• **Exercise directions**:
What lines in the following entries hold the word "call"? Copy each one.

• **Records supplied**:
==================================================

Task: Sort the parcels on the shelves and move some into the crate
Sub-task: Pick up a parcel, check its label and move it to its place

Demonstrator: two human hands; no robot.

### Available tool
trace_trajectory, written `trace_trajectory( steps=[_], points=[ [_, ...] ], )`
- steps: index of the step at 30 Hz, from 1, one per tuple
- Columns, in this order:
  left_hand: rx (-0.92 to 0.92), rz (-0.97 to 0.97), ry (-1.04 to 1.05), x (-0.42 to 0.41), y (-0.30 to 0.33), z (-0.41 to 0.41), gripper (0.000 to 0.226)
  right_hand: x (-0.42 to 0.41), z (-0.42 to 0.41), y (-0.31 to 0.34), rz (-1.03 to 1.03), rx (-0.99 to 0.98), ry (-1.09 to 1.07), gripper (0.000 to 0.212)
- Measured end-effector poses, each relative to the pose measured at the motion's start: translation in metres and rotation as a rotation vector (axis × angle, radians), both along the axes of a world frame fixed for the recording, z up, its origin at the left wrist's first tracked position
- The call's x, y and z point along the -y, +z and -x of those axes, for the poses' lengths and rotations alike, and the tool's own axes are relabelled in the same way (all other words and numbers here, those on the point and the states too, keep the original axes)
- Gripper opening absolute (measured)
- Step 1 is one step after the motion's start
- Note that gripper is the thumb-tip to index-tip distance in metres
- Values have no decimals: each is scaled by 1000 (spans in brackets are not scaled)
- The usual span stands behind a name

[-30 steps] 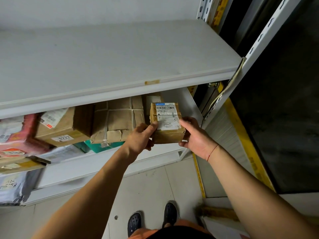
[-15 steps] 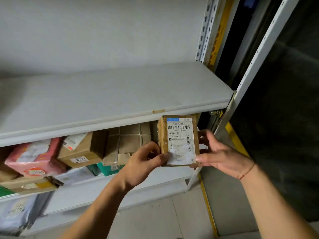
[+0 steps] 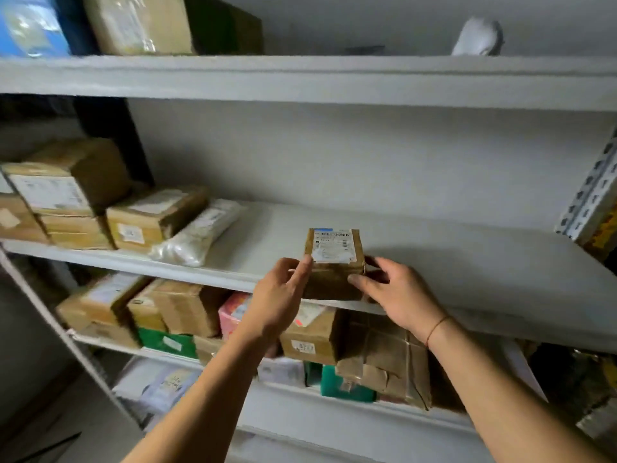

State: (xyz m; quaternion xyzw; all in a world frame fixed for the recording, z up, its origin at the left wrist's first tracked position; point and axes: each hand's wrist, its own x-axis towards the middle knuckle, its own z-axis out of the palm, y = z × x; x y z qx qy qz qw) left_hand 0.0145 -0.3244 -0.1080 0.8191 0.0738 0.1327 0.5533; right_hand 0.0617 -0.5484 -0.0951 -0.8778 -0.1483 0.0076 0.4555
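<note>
A small brown parcel [image 3: 334, 262] sits at the front edge of the middle shelf [image 3: 467, 262], its white barcode label facing up, print too blurred to read. The left hand [image 3: 280, 295] and right hand [image 3: 397, 292] flank it, fingers loosely spread and touching its sides.

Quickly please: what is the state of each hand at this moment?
Left hand: open, straight fingers touching the left side of the small brown parcel.
Right hand: open, fingers against the parcel's right side.
</note>
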Motion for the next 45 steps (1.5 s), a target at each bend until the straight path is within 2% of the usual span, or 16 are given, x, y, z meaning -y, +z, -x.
trace_trajectory(
  steps=[4, 7, 14, 17, 19, 23, 27, 32, 38, 42, 45],
  points=[
    [-10, -160, 104, -63, -12, -12, 32, -75, -23, -4, 90, 26, 18, 43],
    [22, -254, 193, -90, -12, -24, 20, -116, -40, -7, 72, 22, 14, 40],
    [23, -309, 235, -109, -8, -57, 24, -145, -73, -12, 62, 4, -41, 47],
    [28, -305, 222, -104, -11, -55, 26, -137, -71, -18, 28, -12, -49, 68],
    [69, -278, 246, -96, -13, -44, 33, -127, -61, -17, -12, -9, -62, 74],
    [169, -339, 308, -58, -32, -7, 34, -87, -10, -16, 24, 157, -40, 47],
    [119, -409, 42, -3, -76, 16, 29, -28, 38, -60, 145, 231, -31, 35],
    [51, -495, -216, 71, -137, 16, 34, 51, 58, -130, 229, 23, -163, 32],
    [-58, -632, -341, 151, -184, -4, 38, 119, 57, -194, 290, -232, -384, 15],
    [-135, -885, -393, 175, -214, -20, 45, 133, 40, -218, 263, -370, -423, 21],
    [-107, -1027, -353, 179, -228, -26, 50, 132, 23, -236, 208, -469, -465, 33]
  ],
)
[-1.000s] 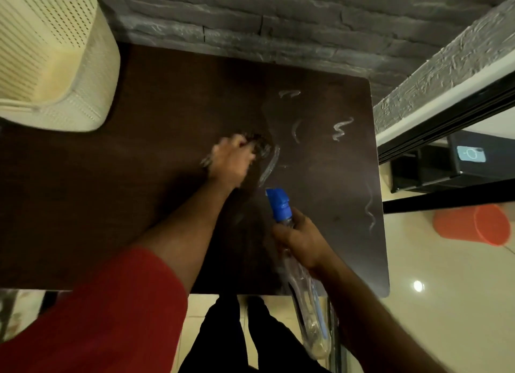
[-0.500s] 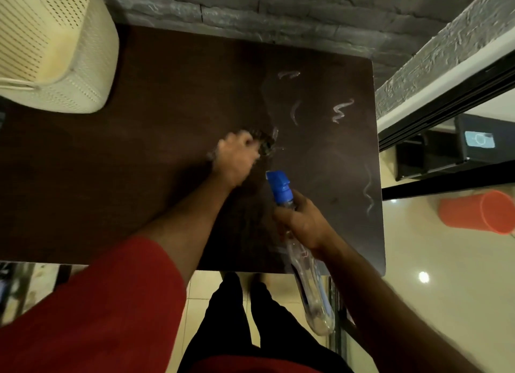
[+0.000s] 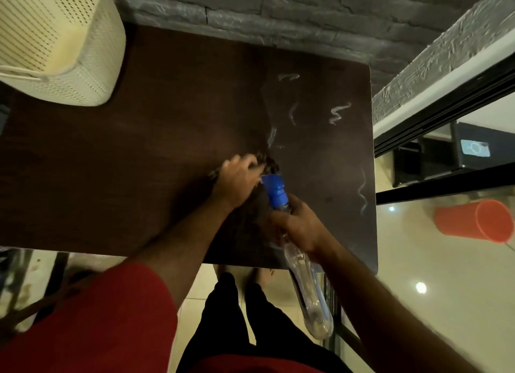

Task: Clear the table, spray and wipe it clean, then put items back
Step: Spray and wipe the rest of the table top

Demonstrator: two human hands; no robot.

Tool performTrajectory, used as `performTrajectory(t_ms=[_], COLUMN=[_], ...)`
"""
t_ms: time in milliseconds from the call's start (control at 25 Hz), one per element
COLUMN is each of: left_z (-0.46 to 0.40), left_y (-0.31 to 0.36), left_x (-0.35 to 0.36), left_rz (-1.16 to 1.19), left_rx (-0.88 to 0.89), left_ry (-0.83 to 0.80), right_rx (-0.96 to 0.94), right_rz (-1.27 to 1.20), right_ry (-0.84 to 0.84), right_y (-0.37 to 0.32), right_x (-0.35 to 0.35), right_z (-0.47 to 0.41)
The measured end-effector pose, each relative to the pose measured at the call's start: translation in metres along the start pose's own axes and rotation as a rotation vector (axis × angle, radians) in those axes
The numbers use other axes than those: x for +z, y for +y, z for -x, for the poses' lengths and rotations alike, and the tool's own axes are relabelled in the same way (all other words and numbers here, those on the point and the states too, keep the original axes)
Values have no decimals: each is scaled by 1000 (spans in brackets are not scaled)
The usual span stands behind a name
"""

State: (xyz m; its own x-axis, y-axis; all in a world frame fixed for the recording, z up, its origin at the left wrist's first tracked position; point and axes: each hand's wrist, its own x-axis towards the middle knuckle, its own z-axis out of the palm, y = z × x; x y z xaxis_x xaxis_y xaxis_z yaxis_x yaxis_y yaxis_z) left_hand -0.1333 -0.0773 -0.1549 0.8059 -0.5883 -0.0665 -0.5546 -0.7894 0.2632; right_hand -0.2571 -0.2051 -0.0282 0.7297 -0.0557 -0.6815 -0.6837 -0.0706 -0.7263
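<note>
We press a dark cloth (image 3: 267, 163) onto the dark bench (image 3: 139, 163) with our left hand (image 3: 239, 177), its grip curled over the cloth near the middle. Our right hand (image 3: 301, 225) has its grip wrapped round the clear spray bottle (image 3: 306, 283), blue nozzle forward. Wet streaks (image 3: 338, 112) lie toward the right edge.
</note>
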Motion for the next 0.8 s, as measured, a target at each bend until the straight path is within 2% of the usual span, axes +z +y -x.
performTrajectory(t_ms=[120, 280, 400, 600, 680, 800], left_z=[56, 70, 57, 66, 63, 63], left_y=[-24, -76, -80, -60, -64, -45], left_x=[-4, -19, -20, -12, -14, -17], left_rz=[73, 98, 156, 173, 158, 181], left_rx=[79, -225, -354, -367, -365, -362], left_ry=[20, 31, 61, 98, 75, -30], right_rx=[-19, -2, 65, 110, 128, 130], right_rz=[-18, 29, 129, 149, 129, 58], right_ry=[-25, -56, -114, -137, -156, -99], right_y=[-8, 3, 26, 45, 45, 48], right_x=[-3, -9, -5, 10, 15, 30], right_z=[9, 20, 37, 56, 55, 59])
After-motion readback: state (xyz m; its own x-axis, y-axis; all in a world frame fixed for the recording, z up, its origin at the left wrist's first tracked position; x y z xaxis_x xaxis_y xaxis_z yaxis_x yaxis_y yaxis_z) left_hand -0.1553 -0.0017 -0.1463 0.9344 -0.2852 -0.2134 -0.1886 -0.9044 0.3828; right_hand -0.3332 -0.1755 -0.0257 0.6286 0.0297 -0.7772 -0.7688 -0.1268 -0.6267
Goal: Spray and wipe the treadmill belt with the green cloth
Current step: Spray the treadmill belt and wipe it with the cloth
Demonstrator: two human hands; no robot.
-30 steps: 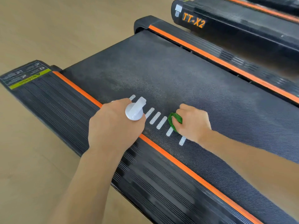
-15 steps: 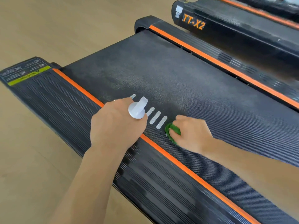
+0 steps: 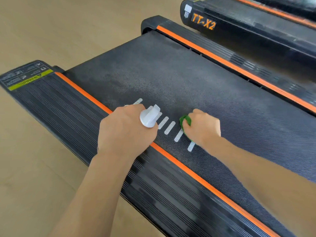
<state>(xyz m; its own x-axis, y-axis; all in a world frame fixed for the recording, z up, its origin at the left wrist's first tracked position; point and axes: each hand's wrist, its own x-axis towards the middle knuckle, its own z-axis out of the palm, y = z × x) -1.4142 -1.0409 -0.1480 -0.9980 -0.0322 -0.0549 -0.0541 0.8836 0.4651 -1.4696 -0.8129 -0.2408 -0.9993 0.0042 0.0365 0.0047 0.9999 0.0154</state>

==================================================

• **Response for this exercise**:
- The call's x, y and z point along the -y, +z and -x of those axes, for the poses' lengths and rotations alike, and the tool's own axes are relabelled in the same way (all other words and numbers here, those on the point and the states too, keep the original axes)
t_ms: time in milliseconds from the call's start (control at 25 Hz), one per element
The measured end-effector pose, each relative to the pose measured at the call's start: translation in metres along the start pose's own axes and rotation as a rotation vector (axis × angle, radians) in those axes

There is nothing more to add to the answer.